3. | Types of Grants and Section 102 Election. |
3.1 Grants of Awards made pursuant to Section 102, shall be made pursuant to either (a) Section 102(b)(2) or Section 102(b)(3) of the ITO, as the case may be, as 102 Capital Gains Track Grants, or (b) Section 102(b)(1) of the ITO as 102 Earned Income Track Grants. The Company’s Election regarding the type of 102 Trustee Grant it elects to make shall be filed with the ITA before any grant is made pursuant to such Election in accordance with Section 102 and shall also be applicable to any stock dividend and/or additional rights that are granted with respect to an Award which was granted as a 102 Trustee Grant. Once the Company has filed such Election, it may change the type of 102 Trustee Grant that it elects to make only in accordance with the provisions of Section 102(g) of the ITO (i.e., after the lapse of at least 12 months from the end of the calendar year in which the first grant was made pursuant to the previous Election). For the avoidance of doubt, such Election shall not prevent the Company from granting Non-Trustee Grants to Eligible 102 Participants at any time.
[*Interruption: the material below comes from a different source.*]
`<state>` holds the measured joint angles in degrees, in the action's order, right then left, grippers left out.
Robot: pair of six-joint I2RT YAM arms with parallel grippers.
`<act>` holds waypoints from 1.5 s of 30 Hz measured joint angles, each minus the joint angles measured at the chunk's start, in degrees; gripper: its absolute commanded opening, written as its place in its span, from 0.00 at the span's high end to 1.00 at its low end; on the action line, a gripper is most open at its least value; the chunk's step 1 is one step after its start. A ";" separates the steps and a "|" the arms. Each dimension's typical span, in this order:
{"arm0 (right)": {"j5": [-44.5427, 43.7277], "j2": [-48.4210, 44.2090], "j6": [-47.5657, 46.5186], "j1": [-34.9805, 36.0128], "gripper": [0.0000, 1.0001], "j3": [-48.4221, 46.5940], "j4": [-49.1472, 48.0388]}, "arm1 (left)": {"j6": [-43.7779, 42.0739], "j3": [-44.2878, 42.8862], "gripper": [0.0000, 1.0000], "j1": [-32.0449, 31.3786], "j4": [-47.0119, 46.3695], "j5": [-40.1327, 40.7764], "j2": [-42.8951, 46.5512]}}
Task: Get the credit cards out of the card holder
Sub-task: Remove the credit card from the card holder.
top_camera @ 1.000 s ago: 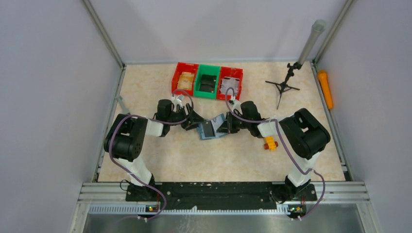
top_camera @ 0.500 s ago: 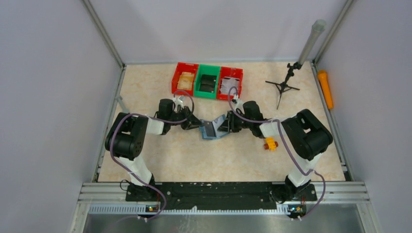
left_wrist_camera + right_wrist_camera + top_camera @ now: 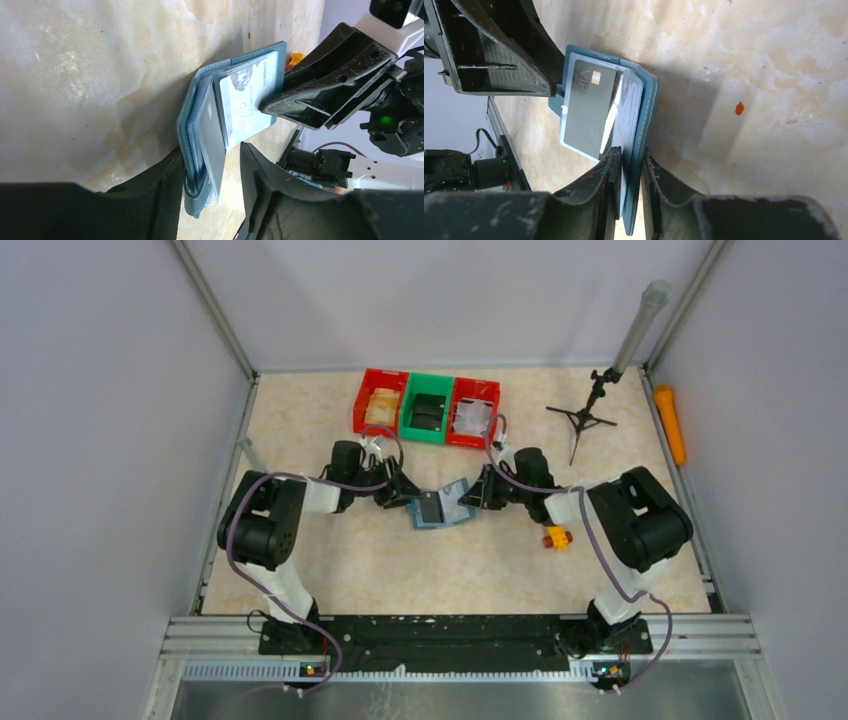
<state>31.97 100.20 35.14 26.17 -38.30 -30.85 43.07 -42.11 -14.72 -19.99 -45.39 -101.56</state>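
The teal card holder (image 3: 440,508) lies folded open on the table between both grippers. A grey credit card (image 3: 586,110) marked VIP sticks out of its left half, and a paler card (image 3: 250,95) sits in its right half. My right gripper (image 3: 631,160) is shut on the right half, one finger on the pale card side and one on the teal cover (image 3: 649,105). My left gripper (image 3: 212,165) is open around the left half: one finger rests against the teal cover (image 3: 192,125), while the other stands clear of the grey card (image 3: 212,135).
Two red bins (image 3: 380,400) (image 3: 474,410) flank a green bin (image 3: 429,407) just behind the grippers. A yellow-orange toy block (image 3: 556,536) lies by the right arm. A small tripod (image 3: 582,420) and an orange object (image 3: 670,423) are at the back right.
The right gripper has drawn back to the right with the wallet's right half, spreading the wallet flatter. The left jaws narrowed on the left half, then parted again.
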 measured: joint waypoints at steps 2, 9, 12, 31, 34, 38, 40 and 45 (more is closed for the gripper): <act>0.72 0.52 0.33 0.00 0.84 0.00 -0.04 | -0.07 -0.39 0.63 -0.33 0.31 -0.02 -0.24; 0.68 0.68 0.85 0.00 0.63 0.00 0.31 | -0.09 -1.20 0.90 -0.96 0.94 -0.28 -1.62; -1.60 0.63 0.61 -0.02 0.57 -0.04 1.86 | -0.11 -1.44 0.93 -0.98 1.07 -0.48 -1.99; -6.36 -15.08 -2.23 0.15 0.64 9.31 -7.96 | 3.37 1.62 0.94 -0.98 -8.83 -3.56 -0.35; -3.13 -13.49 -1.90 0.79 0.65 9.25 -11.58 | 5.16 2.64 0.94 -1.03 -13.18 -4.81 0.24; 0.37 -10.03 -0.74 1.55 0.65 8.85 -13.77 | 8.28 4.68 0.94 -1.07 -20.31 -6.34 0.90; 1.55 -8.94 -0.33 1.57 0.66 8.50 -13.97 | 10.10 5.79 0.95 -1.09 -23.96 -7.10 1.16; 3.85 -8.61 0.74 1.57 0.66 8.17 -15.85 | 15.74 7.93 0.95 -1.14 -35.10 -8.68 1.22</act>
<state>35.81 91.59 35.88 27.75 -30.13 -46.70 58.81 -34.17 -15.86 -55.09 -54.06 -100.33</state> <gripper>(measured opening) 0.347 0.108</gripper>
3.2 Eligible 102 Participants may receive only 102 Trustee Grants or Non-Trustee Grants under this Appendix. Israeli Participants who are not Eligible 102 Participants may be granted only 3(i) Grants under this Appendix.
3.3 No 102 Trustee Grants may be made effective pursuant to this Appendix until 30 days after the requisite filings required by the ITO and the ITO Rules have been filed with the ITA; provided, however, that if the ITA provides approval for such - 102 Trustee Grants may be made effective prior to the lapse of the aforementioned 30 day period.
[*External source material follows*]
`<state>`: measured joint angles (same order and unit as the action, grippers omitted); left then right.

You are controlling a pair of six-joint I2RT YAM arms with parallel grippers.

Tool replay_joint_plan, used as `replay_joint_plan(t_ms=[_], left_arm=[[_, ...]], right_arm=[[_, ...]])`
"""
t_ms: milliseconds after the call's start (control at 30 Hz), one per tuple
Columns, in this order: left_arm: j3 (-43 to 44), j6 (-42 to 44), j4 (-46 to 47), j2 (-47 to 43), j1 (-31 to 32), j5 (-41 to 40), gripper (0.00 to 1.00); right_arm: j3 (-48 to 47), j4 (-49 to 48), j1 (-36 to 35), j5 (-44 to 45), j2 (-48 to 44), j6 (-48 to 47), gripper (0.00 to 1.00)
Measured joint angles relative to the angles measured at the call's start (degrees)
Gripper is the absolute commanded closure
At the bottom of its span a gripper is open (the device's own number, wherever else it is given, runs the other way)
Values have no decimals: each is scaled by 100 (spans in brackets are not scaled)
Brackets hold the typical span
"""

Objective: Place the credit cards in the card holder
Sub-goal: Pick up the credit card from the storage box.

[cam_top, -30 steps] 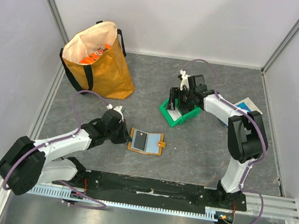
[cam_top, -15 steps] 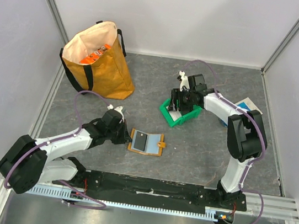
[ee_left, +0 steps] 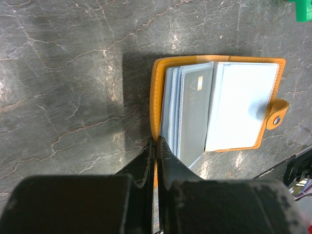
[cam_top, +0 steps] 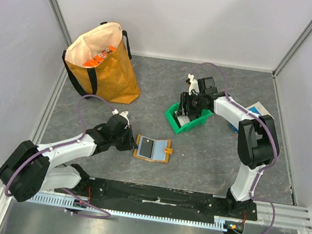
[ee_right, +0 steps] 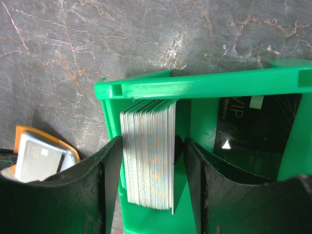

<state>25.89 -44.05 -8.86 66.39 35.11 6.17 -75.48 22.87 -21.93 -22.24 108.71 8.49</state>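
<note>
The orange card holder lies open on the table, with a grey card in its clear sleeves. My left gripper is shut on the holder's left orange cover edge, which is pinched between the fingertips. The green bin holds a stack of light credit cards standing on edge and a black card lying flat. My right gripper is open inside the bin with one finger on each side of the stack. The left finger is close against it and the right finger stands apart.
A big orange-yellow tote bag stands at the back left. A blue-and-white flat box lies at the right, behind the right arm. The card holder also shows at the left edge of the right wrist view.
The right gripper has shifted slightly over the green bin. The left gripper and the card holder have not moved.
</note>
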Motion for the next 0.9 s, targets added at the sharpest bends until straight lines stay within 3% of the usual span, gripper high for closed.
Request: replay_joint_plan(t_ms=[633, 900], left_arm=[[0, 0, 42, 103, 0, 2, 98], [0, 0, 44, 109, 0, 2, 98]], right_arm=[[0, 107, 9, -396, 0, 46, 32], [0, 122, 15, -505, 0, 70, 35]])
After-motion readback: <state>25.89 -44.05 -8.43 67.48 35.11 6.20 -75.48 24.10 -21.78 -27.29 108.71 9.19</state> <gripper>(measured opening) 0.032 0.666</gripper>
3.4 The Award Agreement or other documents evidencing an Award granted or Common Shares issued or delivered pursuant to the Plan and this Appendix shall indicate, among others, whether the grant is a 102 Trustee Grant, a Non-Trustee Grant or a 3(i) Grant; and, if the grant is a 102 Trustee Grant, whether it is a 102 Capital Gains Track Grant or a 102 Earned Income Track Grant, the vesting provisions, the settlement provisions and the exercise price (if any and as applicable). For the avoidance of doubt, each Eligible 102 Participant granted a 102 Trustee Grant, shall be required to sign and deliver to the Trustee a consent letter (whether as part of the Award Agreement or as a stand-alone consent, as the case may be) which includes several statements under which the Israeli Participant, among others, (i) agrees to be subject to the Trust Agreement and agrees that the Trustee be released from any liability in respect of any action or decision duly taken and bona fide executed by it with respect to the Plan, this Appendix and/or any 102 Trustee Grants; (ii) declares that he/she understands and accepts the provisions of Section 102 and the applicable tax track and approves the tax arrangement contemplated thereby; and (iii) confirms that he/she shall neither sell nor transfer the Common Shares or any other right attributed thereto until the lapse of the Required Holding Period.
4. | Terms And Conditions of 102 Trustee Grants. |
4.1 Each 102 Trustee Grant will be deemed granted on the date of, or the date stated in, the applicable Board or Committee resolution (as applicable) (i.e., the Date of Grant), in accordance with the provisions of Section 102 and the Trust Agreement.
4.2 Each 102 Trustee Grant, and any stock dividend and/or additional rights that are granted with respect to an Award which was granted as a 102 Trustee Grant, granted to an Eligible 102 Participant shall be held by the Trustee and each Common Share acquired pursuant to a 102 Trustee Grant shall be deposited in a trust account in the name of a Trustee and shall be held in trust for the benefit of the Eligible 102 Participant for the Required Holding Period. After the lapse of the Required Holding Period, the Trustee may release such Award and any such Common Shares, provided that (i)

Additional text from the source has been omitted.